Todos à boleia de mundos perdidos e das civilizações muito Antigas, em ambientes atmosféricos e retro-futuristas. Boa. “Eden in Reverse” não é o caso. O que para aqui vai é um festim louco e alienado, a começar por “Darwin Beasts” e os seus beats tribais disfarçados de hardcore analógico com máscaras esquisitas de electrónica sintetizada, na classe dos britânicos Add N To X, e duma certa electro-pop aconchegada pelos neo-românticos Ultravox ou Depeche Mode. O algodão não engana e declama devagar ao som dum instrumental enigmático: «Here lie the beasts / They are Darwin’s defeat (…) Down below / They see for miles / The final show / Is this final afterglow.» Com os teclados em serpentina, «Down Below (…) it’s the final Afterglow».

“Incense Swirls” é uma ameaçadora carga de artilharia com a garganta limpa sobre ritmos tribalistas, hipnóticos e viciosos, com a gravidade do baixo apontada ao abismo, como um junkie atraído pelo fundo do poço.

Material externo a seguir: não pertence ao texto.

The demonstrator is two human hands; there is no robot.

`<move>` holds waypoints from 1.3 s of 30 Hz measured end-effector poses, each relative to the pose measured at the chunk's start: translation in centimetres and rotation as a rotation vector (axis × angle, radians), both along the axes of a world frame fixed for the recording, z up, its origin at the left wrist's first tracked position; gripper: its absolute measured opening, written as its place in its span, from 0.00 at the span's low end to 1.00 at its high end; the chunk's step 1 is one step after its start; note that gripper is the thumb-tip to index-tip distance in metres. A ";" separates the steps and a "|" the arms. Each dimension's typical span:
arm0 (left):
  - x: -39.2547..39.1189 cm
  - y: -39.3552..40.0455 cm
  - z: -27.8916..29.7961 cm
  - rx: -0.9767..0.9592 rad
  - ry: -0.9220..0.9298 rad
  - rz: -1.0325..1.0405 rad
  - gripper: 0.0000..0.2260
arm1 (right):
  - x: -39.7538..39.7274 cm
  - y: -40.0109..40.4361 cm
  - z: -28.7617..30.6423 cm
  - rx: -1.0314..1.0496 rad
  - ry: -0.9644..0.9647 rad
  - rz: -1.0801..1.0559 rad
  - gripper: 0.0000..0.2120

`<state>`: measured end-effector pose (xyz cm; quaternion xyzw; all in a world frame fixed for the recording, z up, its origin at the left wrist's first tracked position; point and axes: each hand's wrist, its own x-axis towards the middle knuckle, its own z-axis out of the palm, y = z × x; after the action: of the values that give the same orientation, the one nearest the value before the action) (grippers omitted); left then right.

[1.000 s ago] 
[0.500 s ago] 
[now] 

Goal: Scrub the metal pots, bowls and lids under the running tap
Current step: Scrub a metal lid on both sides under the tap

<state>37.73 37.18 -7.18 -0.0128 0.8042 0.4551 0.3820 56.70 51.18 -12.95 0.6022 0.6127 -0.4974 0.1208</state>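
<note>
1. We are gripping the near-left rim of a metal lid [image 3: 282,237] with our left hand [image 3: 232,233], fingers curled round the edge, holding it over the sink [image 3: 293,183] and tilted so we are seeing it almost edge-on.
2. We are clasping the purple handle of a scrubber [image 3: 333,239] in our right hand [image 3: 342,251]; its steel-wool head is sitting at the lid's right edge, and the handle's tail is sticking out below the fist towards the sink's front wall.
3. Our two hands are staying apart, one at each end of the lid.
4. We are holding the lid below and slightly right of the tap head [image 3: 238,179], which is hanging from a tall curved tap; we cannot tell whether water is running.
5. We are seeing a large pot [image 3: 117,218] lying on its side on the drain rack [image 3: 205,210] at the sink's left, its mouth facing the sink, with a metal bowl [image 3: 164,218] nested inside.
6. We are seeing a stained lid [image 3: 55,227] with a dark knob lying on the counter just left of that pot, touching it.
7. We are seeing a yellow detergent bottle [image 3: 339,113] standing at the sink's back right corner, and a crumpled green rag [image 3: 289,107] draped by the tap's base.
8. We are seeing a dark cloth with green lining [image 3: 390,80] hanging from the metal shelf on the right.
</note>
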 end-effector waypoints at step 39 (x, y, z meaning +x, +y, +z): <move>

Uma severa fatalidade. Jean Michel Jarre nunca vai saber que podia ser tão ou mais assustador do que todos os White Zombie(s) do lado oposto ao “Thriller” de Michael Jackson. John Carpenter também entra num mano-a-mano com a mesma mão que a tecla encena desde que Pompeia e Pink Floyd se tornaram indissociáveis. O paraíso ao contrário nasceu por ali, fruto duma força centrífuga em espiral, que engoliu a tribo cavalgante de unicórnios e cabras-cega, numa ópera space-rock.

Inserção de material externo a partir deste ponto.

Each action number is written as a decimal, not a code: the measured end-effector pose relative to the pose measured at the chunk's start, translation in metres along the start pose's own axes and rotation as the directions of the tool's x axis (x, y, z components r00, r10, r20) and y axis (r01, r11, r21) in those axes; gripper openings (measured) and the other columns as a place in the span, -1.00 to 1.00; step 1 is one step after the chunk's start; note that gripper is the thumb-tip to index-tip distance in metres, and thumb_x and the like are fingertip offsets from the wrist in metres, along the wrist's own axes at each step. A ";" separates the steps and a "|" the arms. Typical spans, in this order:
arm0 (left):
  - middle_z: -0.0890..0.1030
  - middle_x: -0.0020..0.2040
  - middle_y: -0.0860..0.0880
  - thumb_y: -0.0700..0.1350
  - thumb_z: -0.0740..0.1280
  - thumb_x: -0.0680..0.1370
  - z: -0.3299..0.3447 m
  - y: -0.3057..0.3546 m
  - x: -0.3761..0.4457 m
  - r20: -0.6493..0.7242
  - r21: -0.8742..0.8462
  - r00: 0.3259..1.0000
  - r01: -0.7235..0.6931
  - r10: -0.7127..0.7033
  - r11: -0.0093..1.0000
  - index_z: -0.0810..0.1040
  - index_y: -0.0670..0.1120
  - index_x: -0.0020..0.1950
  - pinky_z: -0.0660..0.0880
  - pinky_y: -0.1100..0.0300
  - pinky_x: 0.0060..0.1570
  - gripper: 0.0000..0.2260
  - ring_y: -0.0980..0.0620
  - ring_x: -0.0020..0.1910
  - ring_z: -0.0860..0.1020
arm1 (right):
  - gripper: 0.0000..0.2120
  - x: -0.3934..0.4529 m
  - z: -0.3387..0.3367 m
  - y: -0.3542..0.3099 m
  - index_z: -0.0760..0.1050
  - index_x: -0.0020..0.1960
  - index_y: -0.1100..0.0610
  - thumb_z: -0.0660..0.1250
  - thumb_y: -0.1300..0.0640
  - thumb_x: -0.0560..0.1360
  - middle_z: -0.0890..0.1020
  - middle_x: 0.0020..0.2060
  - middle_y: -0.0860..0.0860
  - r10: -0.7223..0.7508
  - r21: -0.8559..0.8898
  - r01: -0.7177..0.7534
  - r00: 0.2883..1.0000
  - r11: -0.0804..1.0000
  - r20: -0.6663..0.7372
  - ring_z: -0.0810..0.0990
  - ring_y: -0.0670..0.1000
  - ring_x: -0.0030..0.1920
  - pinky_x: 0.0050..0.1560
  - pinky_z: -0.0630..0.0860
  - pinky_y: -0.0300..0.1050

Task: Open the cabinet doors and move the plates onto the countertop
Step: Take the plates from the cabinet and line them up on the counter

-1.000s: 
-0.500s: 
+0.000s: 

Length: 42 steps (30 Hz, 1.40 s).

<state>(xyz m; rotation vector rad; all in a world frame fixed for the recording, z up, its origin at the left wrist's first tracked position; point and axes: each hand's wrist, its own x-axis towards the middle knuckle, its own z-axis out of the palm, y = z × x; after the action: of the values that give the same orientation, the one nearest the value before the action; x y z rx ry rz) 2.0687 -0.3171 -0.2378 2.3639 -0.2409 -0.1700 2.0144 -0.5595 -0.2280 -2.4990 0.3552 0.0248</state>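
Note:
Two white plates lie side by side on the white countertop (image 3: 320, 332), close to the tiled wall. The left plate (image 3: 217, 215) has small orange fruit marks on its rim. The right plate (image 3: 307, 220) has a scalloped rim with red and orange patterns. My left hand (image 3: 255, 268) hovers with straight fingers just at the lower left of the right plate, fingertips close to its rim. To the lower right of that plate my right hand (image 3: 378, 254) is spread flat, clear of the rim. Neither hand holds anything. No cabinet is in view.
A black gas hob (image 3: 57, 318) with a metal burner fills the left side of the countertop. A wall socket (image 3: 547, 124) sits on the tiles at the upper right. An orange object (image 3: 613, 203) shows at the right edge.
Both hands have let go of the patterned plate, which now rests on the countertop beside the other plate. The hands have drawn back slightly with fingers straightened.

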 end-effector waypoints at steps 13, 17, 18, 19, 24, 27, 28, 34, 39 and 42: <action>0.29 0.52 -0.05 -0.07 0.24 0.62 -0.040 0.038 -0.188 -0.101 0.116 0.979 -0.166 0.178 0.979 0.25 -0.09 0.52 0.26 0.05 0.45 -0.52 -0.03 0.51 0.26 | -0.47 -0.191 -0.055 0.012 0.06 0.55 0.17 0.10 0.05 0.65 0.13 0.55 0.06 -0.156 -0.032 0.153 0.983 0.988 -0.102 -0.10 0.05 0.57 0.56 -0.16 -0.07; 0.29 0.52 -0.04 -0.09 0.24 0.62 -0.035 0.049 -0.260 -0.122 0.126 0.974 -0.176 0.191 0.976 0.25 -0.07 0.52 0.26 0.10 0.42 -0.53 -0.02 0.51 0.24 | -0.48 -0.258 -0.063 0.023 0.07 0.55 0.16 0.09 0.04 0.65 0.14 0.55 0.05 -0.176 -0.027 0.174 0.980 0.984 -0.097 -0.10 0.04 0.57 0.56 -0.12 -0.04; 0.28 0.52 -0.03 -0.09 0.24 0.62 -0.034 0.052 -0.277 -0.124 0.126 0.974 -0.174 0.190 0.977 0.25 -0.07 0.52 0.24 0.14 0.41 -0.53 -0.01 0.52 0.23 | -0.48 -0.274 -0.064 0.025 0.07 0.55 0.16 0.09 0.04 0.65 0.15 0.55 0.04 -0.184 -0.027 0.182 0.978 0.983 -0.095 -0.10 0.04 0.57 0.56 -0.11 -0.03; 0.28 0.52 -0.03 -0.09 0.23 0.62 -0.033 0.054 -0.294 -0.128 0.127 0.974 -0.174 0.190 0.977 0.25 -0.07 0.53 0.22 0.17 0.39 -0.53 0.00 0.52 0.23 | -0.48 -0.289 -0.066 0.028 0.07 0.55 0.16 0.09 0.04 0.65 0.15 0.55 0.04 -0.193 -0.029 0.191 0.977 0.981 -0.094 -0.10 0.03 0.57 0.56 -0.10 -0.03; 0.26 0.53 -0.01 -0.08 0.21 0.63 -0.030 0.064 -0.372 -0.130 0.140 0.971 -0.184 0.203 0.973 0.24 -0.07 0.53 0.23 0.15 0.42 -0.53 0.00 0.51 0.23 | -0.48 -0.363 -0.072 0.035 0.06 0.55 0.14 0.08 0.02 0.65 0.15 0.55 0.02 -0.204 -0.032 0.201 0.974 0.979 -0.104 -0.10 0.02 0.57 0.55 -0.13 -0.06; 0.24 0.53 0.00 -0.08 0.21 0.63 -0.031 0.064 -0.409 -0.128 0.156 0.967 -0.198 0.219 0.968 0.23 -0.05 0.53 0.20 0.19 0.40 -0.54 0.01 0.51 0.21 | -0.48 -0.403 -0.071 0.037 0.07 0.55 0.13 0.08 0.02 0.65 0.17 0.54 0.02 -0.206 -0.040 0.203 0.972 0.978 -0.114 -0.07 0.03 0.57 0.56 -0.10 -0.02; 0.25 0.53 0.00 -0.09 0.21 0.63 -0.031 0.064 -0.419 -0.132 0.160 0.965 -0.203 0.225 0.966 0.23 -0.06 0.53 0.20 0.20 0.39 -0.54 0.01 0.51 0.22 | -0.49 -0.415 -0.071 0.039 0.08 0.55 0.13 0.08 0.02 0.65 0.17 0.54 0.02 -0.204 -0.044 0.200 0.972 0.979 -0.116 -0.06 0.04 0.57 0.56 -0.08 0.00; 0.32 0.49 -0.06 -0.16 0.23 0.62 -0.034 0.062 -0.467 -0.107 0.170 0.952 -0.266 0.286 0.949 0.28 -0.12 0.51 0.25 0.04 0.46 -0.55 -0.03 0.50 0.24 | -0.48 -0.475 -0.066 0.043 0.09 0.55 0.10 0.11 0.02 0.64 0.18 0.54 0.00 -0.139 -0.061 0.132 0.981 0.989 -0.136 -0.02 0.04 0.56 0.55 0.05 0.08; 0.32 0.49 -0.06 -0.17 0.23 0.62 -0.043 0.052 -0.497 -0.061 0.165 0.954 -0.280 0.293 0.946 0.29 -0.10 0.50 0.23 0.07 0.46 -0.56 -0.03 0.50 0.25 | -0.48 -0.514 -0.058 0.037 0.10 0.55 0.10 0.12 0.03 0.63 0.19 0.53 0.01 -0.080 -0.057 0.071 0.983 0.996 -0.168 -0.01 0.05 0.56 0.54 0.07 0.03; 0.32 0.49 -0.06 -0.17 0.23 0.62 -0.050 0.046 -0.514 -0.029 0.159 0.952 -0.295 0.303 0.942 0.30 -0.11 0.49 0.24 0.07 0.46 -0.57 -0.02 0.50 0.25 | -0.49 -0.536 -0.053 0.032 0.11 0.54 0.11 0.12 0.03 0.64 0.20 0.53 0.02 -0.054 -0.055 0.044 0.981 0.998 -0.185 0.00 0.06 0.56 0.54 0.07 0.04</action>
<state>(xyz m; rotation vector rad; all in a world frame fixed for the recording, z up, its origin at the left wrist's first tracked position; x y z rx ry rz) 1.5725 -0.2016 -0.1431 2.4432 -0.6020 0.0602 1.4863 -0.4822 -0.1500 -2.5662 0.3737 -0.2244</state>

“Alien Lip Reading” – a sério? A partir daqui é toda uma outra dimensão. Doravante, e assumidamente, partimos sem destino na busca de outras galáxias muito para além do jardim da Celeste, com danças de roda e tudo. Vamos lado-a-lado com “Metanoia” dos Porcupine Tree ou Flaming Lips. Os Tool que se cuidem… É toda uma nova abordagem à nova ficção prog, cada vez menos científica, um novo macabro nas voltinhas do carrossel mágico. Soa como um theremin maléfico que resmunga enlouquecido por causa do sobe e desce dum fecho-éclair com o Syd Barrett ao pescoço. Um ensaio numa língua alienígena.

“Crossroads” fica na encruzilhada de Dave Gahan com Muse, numa mousse trippy-power-metal acidulada, e sai de fininho ao mesmo tempo que soa a Marillion na fase de “Script For A Jester’s Tear” sob a capitania Hawkwind. Space rock 100 palavras, com o anunciado “Eden in Reverse” levado à letra lá pelo meio do tema. Daí para a frente, as coisas começam a oscilar por entre a speedaria de riffs anfetaminados e a omnipresença de “Masters of the Universe”. “The Devil’s Blind Spot” é a orgia extraterrestre sobre um fundo proto-techno com os Kraftwerk na memória e umas lambidelas na linguagem ácida de Aphex Twin, Alec Empire ou nas cenas illbient de DJ Spooky. Um aviso para o que se segue. “The First Ape On New Earth” é para amostra num alerta sobre os fantasmas pálidos do futuro. As guitarras esboçam nuvens penetrantes sobre planos estereoscópicos num fundo animado com as raízes black metal à mostra. Os clarões invadem a paisagem com rajadas onde os teclados ondulantes e as guitarras se cruzam por moldes do heavy prog rock melódico. “Automata 1980” é ambient-noise. Há krautrock. Coros operáticos esventrados num clarão, e os teclados em modo sinfónico ordenando os peregrinos na procissão mecânica e robótica que ascende a Mercúrio. É uma trip. A ida ao espaço sideral obriga à reconstrução das velhas ligas metálicas. Desorbitar daqui para fora requer alguma resistência e uns furos acima na fuselagem da aeronáutica espacial para que o poder abrasivo na transcendência da alma do seu estado físico possa resistir ao impacto na superfície de Mercúrio.

“Eden in Reverse” é uma rapsódia retro-futurista totalmente fecundada pela desconstrução dos mandamentos da lei do espírito original dos Hail Spirit Noir. E daí talvez não, porque nem tudo é como aparece. Numa era em que tudo se move a velocidades super-sónicas, os HSN comeram a pólvora e entenderam o segredo da revelação pela via da descoberta dum novo impacto sensorial. Ao invés do preto e branco, usando a gíria fotográfica, apostam no branco e preto, como um fotógrafo que privilegia a luz para melhor transpor numa variante da mesma técnica e revelar o lado negro.